Ultra-high dose-rate FLASH radiotherapy (FLASH-RT) has emerged as a promising advancement in oncology, demonstrating the ability to reduce normal tissue toxicity while preserving its potent anti-tumor efficacy—an effect known as the "FLASH effect."
In this study, we explore the neuroprotective sparing effect of FLASH-RT compared to conventional radiotherapy (CONV-RT) in healthy nervous tissue. Using animal models, we assess cognitive outcomes and the functional impact of these two radiation modalities.
Methodology:
• Radiotherapy Treatment: Whole-brain irradiation with a single dose (15 or 20 Gy) using an electron beam at either a FLASH dose rate of 257 ± 2 Gy/s or a CONV dose rate of 4 ± 0.02 Gy/s.
• Behavioral Assessments: Object Recognition Test (ORT), Y-Maze, and Visual Cliff tests.
We examined various neural regions, spanning sensory, motor, and cognitive structures.

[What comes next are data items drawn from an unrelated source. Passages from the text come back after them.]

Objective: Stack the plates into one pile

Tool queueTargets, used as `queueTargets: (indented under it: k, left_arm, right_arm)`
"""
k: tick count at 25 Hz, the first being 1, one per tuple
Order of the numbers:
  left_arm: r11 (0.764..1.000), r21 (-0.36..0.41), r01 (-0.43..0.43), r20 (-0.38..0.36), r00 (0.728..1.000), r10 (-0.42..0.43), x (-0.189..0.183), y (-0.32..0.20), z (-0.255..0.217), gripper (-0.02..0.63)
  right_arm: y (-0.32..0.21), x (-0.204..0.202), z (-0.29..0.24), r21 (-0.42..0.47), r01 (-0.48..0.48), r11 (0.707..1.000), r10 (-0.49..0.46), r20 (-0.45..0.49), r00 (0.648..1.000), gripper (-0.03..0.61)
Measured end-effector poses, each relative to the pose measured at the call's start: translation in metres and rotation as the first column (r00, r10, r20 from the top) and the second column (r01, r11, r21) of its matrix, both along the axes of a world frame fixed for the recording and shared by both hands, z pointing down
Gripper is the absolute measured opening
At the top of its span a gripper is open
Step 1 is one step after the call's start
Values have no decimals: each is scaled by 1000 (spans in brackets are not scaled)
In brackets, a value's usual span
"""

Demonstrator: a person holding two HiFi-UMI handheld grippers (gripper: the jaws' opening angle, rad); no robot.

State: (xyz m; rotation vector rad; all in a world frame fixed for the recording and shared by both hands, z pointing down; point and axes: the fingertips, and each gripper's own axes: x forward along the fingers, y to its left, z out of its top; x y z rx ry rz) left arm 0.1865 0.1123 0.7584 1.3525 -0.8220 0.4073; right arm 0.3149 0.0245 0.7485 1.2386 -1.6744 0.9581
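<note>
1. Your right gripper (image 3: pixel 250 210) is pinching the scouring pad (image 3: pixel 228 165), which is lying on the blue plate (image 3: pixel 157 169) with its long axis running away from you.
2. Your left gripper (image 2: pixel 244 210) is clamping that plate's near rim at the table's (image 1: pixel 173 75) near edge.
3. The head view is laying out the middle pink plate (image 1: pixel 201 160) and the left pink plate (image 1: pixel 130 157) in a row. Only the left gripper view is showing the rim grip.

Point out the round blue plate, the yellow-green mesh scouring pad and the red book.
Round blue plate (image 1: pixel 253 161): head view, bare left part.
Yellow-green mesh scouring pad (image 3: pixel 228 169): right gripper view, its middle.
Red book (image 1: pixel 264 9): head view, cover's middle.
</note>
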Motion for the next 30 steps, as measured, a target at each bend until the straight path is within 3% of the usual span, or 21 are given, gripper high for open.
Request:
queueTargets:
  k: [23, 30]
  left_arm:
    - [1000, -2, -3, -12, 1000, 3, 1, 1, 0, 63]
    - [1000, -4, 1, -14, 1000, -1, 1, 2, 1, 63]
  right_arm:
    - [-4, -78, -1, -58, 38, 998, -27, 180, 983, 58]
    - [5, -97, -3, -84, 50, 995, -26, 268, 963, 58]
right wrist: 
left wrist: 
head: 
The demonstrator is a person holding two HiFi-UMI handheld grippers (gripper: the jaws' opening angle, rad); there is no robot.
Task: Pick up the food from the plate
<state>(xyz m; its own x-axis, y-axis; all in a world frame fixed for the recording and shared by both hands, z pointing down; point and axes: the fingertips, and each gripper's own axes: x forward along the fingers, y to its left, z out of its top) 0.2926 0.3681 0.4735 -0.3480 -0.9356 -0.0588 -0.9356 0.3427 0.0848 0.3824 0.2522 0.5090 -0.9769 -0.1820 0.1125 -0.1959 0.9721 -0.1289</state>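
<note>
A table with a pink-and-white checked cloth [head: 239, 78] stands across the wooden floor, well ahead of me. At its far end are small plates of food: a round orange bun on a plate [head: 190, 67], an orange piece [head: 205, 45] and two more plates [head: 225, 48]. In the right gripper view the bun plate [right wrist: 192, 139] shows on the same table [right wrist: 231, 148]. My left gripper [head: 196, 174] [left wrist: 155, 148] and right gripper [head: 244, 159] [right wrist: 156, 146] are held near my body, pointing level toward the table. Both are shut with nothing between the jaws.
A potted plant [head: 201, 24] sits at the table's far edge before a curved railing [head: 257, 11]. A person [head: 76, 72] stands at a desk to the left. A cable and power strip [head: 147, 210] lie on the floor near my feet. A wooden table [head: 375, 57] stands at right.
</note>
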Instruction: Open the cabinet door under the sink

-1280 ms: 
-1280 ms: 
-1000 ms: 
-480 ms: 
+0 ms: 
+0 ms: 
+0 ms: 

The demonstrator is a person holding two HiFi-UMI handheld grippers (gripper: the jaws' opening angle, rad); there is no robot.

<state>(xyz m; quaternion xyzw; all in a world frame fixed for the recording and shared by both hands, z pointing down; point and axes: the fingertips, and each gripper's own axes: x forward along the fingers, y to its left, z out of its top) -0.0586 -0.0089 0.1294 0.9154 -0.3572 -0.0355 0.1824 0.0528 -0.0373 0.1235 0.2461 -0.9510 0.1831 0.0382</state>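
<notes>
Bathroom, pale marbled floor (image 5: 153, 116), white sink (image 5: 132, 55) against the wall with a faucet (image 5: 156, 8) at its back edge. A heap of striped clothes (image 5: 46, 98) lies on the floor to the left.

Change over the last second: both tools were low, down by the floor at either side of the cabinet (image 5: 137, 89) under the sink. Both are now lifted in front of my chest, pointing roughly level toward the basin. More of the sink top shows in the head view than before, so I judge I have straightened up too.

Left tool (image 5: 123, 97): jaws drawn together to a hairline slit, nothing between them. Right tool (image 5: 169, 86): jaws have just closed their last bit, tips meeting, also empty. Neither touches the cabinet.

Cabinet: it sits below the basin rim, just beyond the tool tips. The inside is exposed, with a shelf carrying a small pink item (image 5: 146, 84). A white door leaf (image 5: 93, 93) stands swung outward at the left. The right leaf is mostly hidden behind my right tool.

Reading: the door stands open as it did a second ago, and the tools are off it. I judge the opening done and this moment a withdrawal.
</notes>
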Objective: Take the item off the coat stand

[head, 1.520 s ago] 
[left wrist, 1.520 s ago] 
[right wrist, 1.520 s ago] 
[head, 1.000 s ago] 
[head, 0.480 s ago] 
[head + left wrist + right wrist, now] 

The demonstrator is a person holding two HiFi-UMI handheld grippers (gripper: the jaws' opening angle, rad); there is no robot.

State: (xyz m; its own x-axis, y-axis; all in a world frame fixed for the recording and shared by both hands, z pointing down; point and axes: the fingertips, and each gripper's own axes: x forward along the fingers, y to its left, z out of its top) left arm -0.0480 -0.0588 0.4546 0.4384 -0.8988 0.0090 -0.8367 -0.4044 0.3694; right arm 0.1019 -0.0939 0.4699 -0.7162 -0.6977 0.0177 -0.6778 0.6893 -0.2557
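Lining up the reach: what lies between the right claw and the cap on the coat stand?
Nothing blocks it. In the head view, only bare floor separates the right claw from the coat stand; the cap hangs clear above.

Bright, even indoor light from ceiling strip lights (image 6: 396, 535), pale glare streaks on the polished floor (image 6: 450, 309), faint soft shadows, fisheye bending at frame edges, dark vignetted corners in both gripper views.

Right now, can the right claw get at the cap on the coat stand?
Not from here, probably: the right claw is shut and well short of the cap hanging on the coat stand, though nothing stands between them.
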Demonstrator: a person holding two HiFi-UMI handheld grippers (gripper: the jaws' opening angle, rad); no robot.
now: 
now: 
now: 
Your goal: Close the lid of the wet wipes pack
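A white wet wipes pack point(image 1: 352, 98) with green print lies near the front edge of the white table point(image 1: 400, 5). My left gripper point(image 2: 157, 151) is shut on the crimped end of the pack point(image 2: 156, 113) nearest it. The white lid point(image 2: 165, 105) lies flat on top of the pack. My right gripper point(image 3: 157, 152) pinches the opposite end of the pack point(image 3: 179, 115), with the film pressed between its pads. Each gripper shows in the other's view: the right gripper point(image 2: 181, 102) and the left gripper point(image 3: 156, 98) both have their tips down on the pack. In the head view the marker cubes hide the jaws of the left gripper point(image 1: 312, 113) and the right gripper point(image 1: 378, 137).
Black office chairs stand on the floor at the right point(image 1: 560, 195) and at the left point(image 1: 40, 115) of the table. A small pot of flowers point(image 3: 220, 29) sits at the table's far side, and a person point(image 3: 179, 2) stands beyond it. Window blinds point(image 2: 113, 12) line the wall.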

By longitudinally monitoring the animals, we found that FLASH-RT had a milder impact on healthy nervous tissue compared to CONV-RT.. Additionally, mice treated with FLASH-RT demonstrated a faster recovery, with behavioral and physiological parameters returning more rapidly to levels comparable to untreated/control mice.
These findings highlight the potential of FLASH-RT as a revolutionary approach in radiotherapy, minimizing neurological side effects while maintaining therapeutic effectiveness.